→ **Task to carry out**
From the entries below, count the lines holding the word "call" and give nothing but the number.

→ **Record set**
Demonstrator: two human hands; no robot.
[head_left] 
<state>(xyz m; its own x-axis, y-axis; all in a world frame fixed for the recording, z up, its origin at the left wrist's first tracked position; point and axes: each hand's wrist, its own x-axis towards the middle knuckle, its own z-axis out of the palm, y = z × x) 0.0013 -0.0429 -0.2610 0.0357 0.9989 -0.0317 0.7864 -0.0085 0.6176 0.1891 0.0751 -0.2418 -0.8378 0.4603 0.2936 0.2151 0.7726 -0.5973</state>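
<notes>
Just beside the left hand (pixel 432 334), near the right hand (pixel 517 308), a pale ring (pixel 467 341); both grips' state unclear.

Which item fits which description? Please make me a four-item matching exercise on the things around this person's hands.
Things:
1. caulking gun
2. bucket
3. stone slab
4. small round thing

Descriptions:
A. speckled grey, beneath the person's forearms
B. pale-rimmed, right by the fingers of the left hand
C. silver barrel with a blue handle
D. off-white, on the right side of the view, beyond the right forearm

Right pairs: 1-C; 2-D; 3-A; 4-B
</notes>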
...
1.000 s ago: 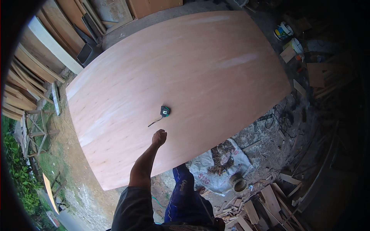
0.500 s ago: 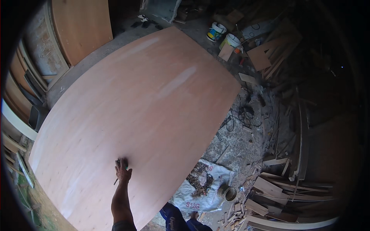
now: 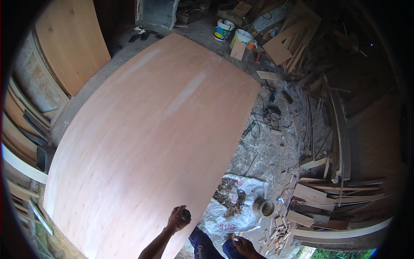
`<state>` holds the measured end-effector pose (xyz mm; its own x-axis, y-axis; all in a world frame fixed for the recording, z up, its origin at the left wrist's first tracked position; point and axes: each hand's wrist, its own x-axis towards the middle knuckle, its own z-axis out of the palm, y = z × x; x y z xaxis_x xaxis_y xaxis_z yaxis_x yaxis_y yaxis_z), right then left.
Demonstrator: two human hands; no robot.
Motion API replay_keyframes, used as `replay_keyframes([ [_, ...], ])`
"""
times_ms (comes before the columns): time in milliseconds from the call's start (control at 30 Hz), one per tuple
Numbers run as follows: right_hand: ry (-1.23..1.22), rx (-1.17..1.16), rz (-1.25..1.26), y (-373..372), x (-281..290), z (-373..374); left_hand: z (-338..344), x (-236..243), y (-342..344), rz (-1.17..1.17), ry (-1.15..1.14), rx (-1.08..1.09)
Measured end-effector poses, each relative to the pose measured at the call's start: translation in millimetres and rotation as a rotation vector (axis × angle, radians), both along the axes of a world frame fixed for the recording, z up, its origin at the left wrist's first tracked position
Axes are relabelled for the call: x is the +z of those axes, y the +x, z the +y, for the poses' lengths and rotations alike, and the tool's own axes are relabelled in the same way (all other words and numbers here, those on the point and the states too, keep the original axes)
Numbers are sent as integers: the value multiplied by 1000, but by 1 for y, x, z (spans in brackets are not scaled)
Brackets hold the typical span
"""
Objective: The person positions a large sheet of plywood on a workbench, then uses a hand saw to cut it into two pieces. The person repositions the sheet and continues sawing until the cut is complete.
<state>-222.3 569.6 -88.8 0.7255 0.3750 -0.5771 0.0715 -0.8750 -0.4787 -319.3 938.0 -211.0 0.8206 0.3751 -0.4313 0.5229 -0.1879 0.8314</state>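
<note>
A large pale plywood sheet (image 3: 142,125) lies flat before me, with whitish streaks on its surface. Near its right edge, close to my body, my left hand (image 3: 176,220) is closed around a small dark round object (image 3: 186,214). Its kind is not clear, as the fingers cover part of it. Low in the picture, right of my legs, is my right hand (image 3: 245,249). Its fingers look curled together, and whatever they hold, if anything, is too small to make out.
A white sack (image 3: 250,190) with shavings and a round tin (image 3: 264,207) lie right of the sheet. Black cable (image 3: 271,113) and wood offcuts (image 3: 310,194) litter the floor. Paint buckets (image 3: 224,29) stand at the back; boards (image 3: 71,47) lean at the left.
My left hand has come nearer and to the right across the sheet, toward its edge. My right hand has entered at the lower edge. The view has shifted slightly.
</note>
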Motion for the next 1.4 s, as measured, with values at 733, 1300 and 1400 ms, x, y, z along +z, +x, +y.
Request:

→ **Solved problem**
3